## ACTIVITY
Copy down the listing below exactly. Do not include pictures.

## EXERCISE MATERIAL
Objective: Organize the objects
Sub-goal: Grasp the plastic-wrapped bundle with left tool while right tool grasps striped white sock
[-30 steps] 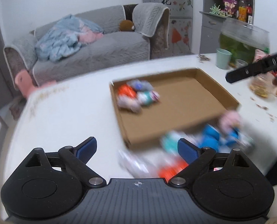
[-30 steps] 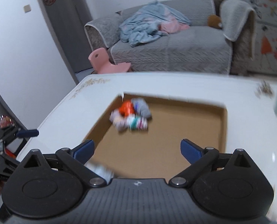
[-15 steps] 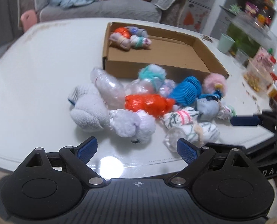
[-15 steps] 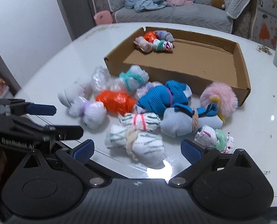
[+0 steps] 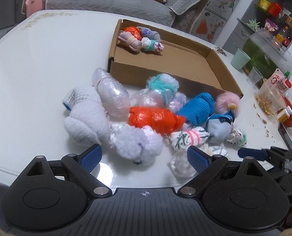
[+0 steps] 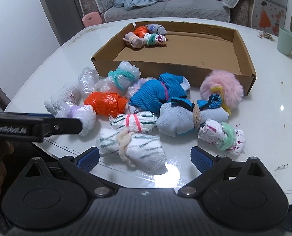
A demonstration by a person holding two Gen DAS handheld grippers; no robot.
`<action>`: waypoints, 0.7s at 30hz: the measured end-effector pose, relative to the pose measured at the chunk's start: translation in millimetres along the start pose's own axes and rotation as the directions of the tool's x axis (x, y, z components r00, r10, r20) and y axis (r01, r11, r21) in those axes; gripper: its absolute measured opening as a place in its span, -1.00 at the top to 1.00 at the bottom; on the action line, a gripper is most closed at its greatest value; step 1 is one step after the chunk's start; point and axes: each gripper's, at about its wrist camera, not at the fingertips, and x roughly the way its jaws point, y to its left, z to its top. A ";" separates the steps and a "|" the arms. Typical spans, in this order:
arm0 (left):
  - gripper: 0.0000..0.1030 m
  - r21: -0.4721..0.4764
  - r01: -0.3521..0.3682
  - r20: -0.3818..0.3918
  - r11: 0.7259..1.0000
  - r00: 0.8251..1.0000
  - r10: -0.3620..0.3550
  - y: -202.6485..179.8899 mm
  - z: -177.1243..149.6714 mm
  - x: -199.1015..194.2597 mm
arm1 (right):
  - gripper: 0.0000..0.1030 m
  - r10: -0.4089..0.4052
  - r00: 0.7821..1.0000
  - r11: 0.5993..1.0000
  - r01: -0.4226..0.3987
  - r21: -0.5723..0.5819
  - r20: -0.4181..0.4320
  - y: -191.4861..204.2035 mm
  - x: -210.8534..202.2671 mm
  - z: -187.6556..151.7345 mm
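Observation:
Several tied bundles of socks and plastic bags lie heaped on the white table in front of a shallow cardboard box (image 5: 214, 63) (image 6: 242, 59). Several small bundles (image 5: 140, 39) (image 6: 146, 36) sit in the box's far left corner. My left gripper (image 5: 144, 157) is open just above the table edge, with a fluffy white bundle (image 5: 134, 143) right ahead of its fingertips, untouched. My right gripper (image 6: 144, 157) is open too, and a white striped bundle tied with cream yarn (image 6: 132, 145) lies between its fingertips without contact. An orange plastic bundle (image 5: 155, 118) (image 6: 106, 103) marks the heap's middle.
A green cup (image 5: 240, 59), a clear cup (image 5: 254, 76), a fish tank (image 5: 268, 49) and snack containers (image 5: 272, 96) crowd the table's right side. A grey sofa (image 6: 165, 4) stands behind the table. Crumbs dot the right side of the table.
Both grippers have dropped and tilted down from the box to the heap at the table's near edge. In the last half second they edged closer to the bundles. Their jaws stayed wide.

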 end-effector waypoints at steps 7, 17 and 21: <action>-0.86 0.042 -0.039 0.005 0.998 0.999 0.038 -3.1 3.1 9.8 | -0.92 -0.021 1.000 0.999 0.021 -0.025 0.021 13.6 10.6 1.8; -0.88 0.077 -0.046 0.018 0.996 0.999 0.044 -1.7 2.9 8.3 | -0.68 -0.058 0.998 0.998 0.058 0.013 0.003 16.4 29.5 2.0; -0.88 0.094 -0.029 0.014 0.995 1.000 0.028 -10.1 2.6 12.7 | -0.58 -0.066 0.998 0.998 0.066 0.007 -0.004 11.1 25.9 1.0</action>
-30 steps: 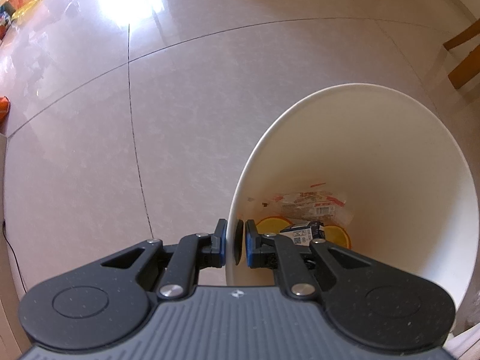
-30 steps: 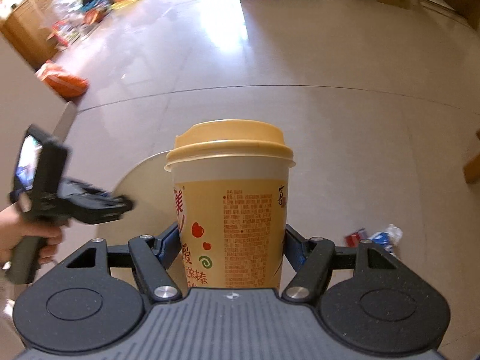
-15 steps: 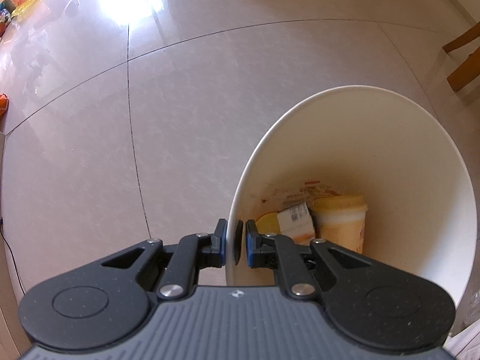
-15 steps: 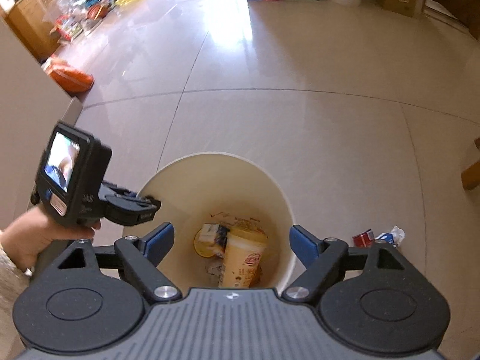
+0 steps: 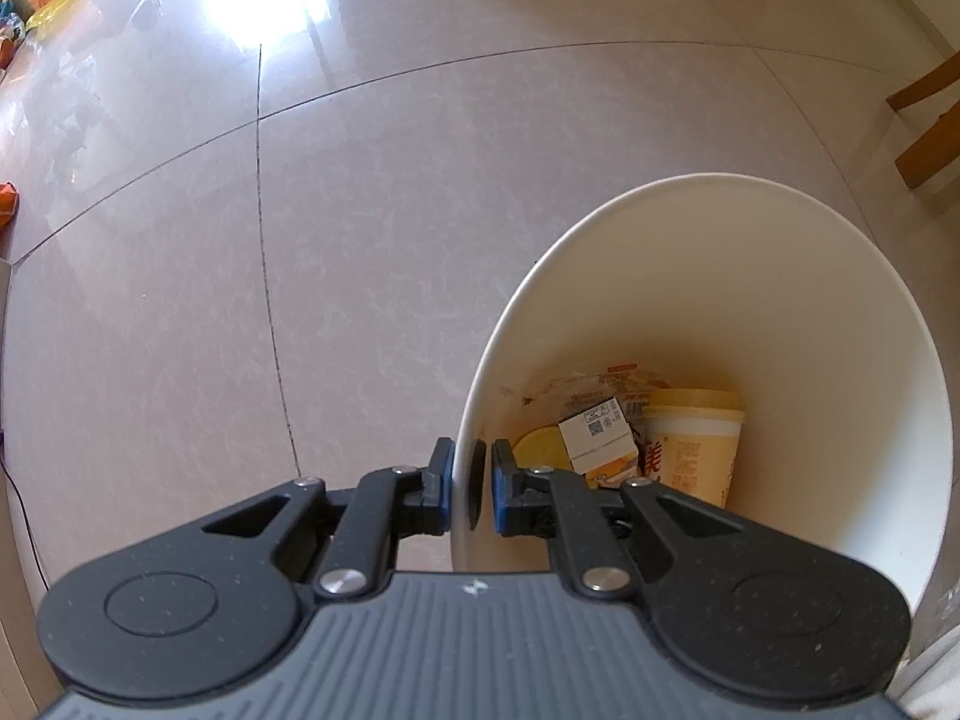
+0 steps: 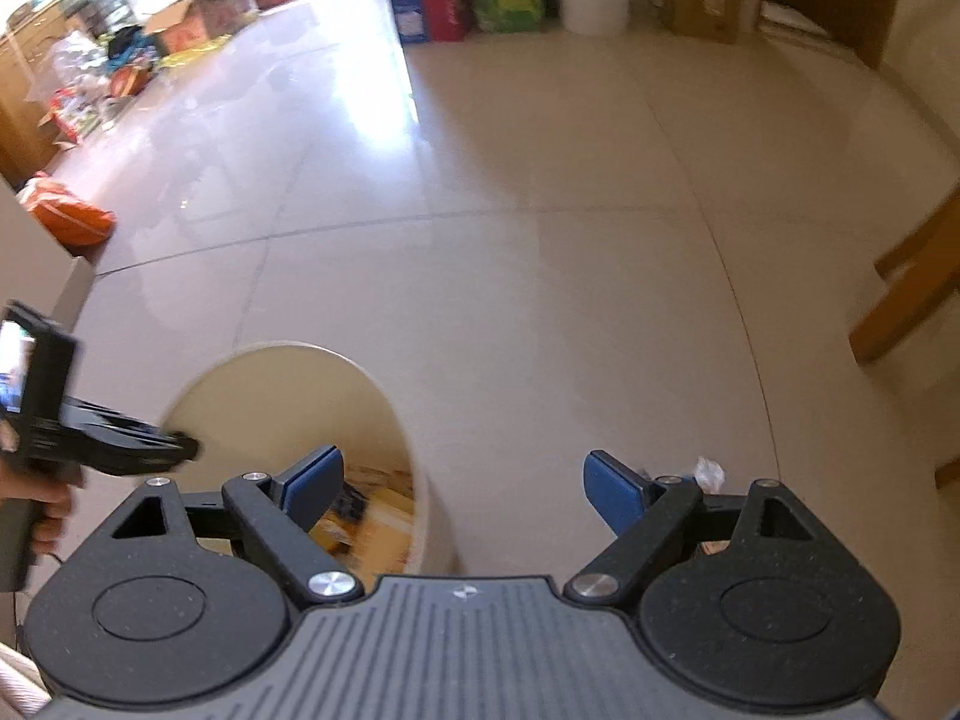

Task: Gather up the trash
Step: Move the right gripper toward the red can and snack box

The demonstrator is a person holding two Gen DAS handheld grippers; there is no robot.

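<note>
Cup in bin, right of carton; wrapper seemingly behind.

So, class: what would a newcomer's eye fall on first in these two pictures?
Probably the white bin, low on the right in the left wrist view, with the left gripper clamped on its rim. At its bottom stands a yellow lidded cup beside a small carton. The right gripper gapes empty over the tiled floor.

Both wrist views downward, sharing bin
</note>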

## FINISHED TASK
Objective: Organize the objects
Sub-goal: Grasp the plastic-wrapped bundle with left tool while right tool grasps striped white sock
[-30 steps] 
[-30 steps] 
[-15 steps] 
[-15 steps] 
[+0 steps] 
[+0 steps] 
A demonstration by a person holding two Gen DAS handheld grippers; no robot.
`<action>`: waypoints, 0.7s at 30hz: the measured end-effector pose, relative to the pose measured at the chunk's start: translation in millimetres along the start pose's own axes and rotation as the directions of the tool's x axis (x, y, z components r00, r10, r20) and y axis (r01, r11, r21) in those axes; gripper: its absolute measured opening as a place in its span, -1.00 at the top to 1.00 at the bottom; on the action line, a gripper is most closed at its greatest value; step 1 is one step after the chunk's start; point and axes: each gripper's, at about its wrist camera, not at the fingertips, and x roughly the way its jaws point, y to its left, z to its top. A ";" separates the steps and a "|" the arms. Typical spans, in this order:
arm0 (left):
  - gripper: 0.0000..0.1030 m
  - r21: -0.4721..0.4764
  - r01: -0.3521..0.3682
  - r20: -0.3818..0.3918
  - r11: 0.7259..1.0000
  - r00: 0.8251..1.0000
  - r10: -0.3620..0.3550
  - y: -202.6485..179.8899 mm
  - z: -177.1243..149.6714 mm
  - x: -199.1015..194.2597 mm
arm1 (right):
  - gripper: 0.0000..0.1030 m
  - r10: -0.4089..0.4052
  - r00: 0.7821..1.0000
  - r11: 0.5993..1.0000
  - r01: -0.4226..0.3987
  - r21: -0.5723..0.5819
  - r20: -0.4181..0.4320
  - y: -191.4861..204.2035 mm
  - x: -210.8534..202.2671 mm
  - z: -187.6556..151.7345 mm
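Observation:
Several tied bundles of socks and plastic bags lie heaped on the white table in front of a shallow cardboard box (image 5: 214, 63) (image 6: 242, 59). Several small bundles (image 5: 140, 39) (image 6: 146, 36) sit in the box's far left corner. My left gripper (image 5: 144, 157) is open just above the table edge, with a fluffy white bundle (image 5: 134, 143) right ahead of its fingertips, untouched. My right gripper (image 6: 144, 157) is open too, and a white striped bundle tied with cream yarn (image 6: 132, 145) lies between its fingertips without contact. An orange plastic bundle (image 5: 155, 118) (image 6: 106, 103) marks the heap's middle.
A green cup (image 5: 240, 59), a clear cup (image 5: 254, 76), a fish tank (image 5: 268, 49) and snack containers (image 5: 272, 96) crowd the table's right side. A grey sofa (image 6: 165, 4) stands behind the table. Crumbs dot the right side of the table.
Both grippers have dropped and tilted down from the box to the heap at the table's near edge. In the last half second they edged closer to the bundles. Their jaws stayed wide.
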
 end-effector waypoints at steps 7, 17 and 21: <action>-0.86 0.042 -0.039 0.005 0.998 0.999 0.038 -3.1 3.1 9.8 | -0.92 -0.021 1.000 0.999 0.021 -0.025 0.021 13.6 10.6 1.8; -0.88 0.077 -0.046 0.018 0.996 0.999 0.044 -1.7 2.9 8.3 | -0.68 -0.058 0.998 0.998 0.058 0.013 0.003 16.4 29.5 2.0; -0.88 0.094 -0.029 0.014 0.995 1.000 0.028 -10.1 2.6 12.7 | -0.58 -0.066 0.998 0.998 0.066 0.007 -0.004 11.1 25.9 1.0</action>
-30 steps: 
-30 steps: 
-15 steps: 
-15 steps: 
+0 steps: 
+0 steps: 

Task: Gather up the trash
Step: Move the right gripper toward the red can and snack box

The demonstrator is a person holding two Gen DAS handheld grippers; there is no robot.

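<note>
Cup in bin, right of carton; wrapper seemingly behind.

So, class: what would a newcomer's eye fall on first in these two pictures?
Probably the white bin, low on the right in the left wrist view, with the left gripper clamped on its rim. At its bottom stands a yellow lidded cup beside a small carton. The right gripper gapes empty over the tiled floor.

Both wrist views downward, sharing bin
</note>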

The exercise has been carried out completely.